Recently I found myself thinking back to an article in Christianity Today by Philip Yancey in which he profiled the late Catholic theologian Henri Nouwen. Nouwen, a prolific and well-known spiritual writer, had taught at Notre Dame, Yale and Harvard before leaving academia to be a priest in residence for a community for the disabled in Toronto called Daybreak. On the surface, Nouwen’s decision might seem impulsive and irrational. After all, he left teaching at some of America’s premier universities to devote his time to people who did not have the ability to appreciate his tremendous intellectual gifts, who in fact could barely understand the most basic aspects of faith. But despite his academic success, Nouwen left those prestigious academic institutions because he felt that the busy schedule and intense competition were suffocating his spiritual life.
Yancey writes about the time he visited Nouwen at Daybreak. Nouwen lived in a small room with the only furniture being a bed, a bookshelf and a few other pieces of furniture. They ate a simple lunch together, and Yancey then watched him prepare his charge, Adam, for the day. Adam was profoundly retarded and unable to speak, walk, or dress himself. Each day Nouwen took almost two hours to finish this task – bathing, shaving, brushing his teeth, combing his hair, helping him eat breakfast, and so on. The thought crossed Yancey’s mind that perhaps there was a better way for the talented and gifted priest to use his time. After all, couldn’t someone else do these simple, manual chores? When he brought this up, Nouwen replied, “I am not giving up anything. It is I, not Adam, who gets the main benefit from our friendship.”
Nouwen then explained what he meant. Yancey writes, “All day Nouwen kept circling back to my question, bringing up various ways he had benefitted from his relationship with Adam. It had been difficult for him at first, he said. Physical touch, affection, and the messiness of caring for an uncoordinated person did not come easily. But he had learned to love Adam, truly to love him. In the process he had learned what it must be like for God to love us—spiritually uncoordinated, retarded, able to respond with what must seem to God like inarticulate grunts and groans.”
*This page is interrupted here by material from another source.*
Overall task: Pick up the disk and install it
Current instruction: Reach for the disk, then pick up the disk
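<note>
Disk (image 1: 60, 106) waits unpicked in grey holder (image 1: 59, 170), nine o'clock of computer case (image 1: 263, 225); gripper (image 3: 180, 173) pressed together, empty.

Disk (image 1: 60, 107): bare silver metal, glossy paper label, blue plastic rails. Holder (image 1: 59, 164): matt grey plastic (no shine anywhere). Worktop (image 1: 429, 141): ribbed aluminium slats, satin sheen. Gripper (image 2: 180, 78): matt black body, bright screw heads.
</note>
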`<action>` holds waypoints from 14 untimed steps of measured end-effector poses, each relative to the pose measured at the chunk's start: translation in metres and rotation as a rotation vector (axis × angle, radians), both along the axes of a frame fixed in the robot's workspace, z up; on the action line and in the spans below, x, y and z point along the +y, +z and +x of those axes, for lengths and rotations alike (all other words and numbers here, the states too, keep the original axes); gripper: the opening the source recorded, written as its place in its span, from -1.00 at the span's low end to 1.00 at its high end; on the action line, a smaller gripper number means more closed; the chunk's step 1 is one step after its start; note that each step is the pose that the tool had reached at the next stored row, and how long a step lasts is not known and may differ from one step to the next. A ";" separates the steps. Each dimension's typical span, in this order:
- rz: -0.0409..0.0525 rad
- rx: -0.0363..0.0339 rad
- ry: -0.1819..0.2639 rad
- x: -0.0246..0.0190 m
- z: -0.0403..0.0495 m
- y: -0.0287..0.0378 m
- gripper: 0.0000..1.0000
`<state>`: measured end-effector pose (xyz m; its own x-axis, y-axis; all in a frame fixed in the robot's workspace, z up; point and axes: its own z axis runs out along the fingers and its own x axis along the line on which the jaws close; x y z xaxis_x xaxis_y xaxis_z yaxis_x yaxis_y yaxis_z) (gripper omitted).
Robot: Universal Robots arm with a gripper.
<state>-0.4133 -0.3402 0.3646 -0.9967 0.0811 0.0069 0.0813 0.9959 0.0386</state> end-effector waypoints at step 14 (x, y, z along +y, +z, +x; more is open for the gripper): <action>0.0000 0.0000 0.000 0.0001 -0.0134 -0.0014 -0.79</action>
Not many of us can pick up and leave for a community like Daybreak as Nouwen did. We have responsibilities to families, friends and our communities here to which God has called us. Nor is it wrong to pursue academic and other types of “success.” Indeed Nouwen continued to write influential books during his time there. Rather, the lesson lies in what living at Daybreak taught him. Yancey describes how throughout his life, Nouwen felt that two voices competed inside him. One urged him to succeed and achieve. The other “called him simply to rest in the comfort that he was the ‘beloved of God.’” In the last years of his life he learned to listen to that second voice. Perhaps like Nouwen, we also need to heed that “other” voice when we feel ourselves tempted to be consumed by the need or desire to find our identity in our achievements and success rather than who we are in Christ, the “beloved of God.”
(The article was published in the issue from Dec. 9, 1996, p. 80.)